ACTIVITY: The reply must repeat the listing below exactly and carry none of its pictures.

EXERCISE DATA:
==============================
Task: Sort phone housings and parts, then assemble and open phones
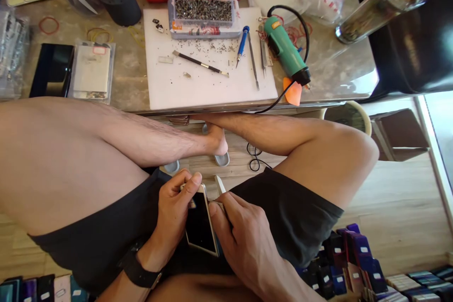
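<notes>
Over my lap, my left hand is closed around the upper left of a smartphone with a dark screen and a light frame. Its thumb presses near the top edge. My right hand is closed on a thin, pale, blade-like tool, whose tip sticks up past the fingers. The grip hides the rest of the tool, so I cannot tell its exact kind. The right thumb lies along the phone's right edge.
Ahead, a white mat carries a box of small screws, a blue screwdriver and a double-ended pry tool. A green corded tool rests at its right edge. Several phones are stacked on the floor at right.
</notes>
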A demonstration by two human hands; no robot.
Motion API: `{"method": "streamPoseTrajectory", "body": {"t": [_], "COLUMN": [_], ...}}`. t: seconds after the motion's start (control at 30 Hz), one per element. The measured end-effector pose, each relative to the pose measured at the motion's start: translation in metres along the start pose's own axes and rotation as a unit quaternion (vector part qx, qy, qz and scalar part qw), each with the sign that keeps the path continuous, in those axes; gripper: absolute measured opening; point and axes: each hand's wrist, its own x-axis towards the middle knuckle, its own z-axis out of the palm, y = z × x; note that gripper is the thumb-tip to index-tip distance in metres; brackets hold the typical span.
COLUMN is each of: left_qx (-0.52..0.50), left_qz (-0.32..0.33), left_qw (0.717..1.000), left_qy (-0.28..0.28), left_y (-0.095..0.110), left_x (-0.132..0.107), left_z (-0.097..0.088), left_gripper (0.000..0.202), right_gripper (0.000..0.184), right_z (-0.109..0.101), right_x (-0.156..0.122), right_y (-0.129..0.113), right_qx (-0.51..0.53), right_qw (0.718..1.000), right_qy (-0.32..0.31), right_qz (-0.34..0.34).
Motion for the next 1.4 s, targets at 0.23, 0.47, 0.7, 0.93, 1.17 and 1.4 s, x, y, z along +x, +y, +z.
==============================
TASK ANSWER:
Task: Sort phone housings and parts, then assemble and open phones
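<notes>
Over my lap, my left hand is closed around the upper left of a smartphone with a dark screen and a light frame. Its thumb presses near the top edge. My right hand is closed on a thin, pale, blade-like tool, whose tip sticks up past the fingers. The grip hides the rest of the tool, so I cannot tell its exact kind. The right thumb lies along the phone's right edge.
Ahead, a white mat carries a box of small screws, a blue screwdriver and a double-ended pry tool. A green corded tool rests at its right edge. Several phones are stacked on the floor at right.
</notes>
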A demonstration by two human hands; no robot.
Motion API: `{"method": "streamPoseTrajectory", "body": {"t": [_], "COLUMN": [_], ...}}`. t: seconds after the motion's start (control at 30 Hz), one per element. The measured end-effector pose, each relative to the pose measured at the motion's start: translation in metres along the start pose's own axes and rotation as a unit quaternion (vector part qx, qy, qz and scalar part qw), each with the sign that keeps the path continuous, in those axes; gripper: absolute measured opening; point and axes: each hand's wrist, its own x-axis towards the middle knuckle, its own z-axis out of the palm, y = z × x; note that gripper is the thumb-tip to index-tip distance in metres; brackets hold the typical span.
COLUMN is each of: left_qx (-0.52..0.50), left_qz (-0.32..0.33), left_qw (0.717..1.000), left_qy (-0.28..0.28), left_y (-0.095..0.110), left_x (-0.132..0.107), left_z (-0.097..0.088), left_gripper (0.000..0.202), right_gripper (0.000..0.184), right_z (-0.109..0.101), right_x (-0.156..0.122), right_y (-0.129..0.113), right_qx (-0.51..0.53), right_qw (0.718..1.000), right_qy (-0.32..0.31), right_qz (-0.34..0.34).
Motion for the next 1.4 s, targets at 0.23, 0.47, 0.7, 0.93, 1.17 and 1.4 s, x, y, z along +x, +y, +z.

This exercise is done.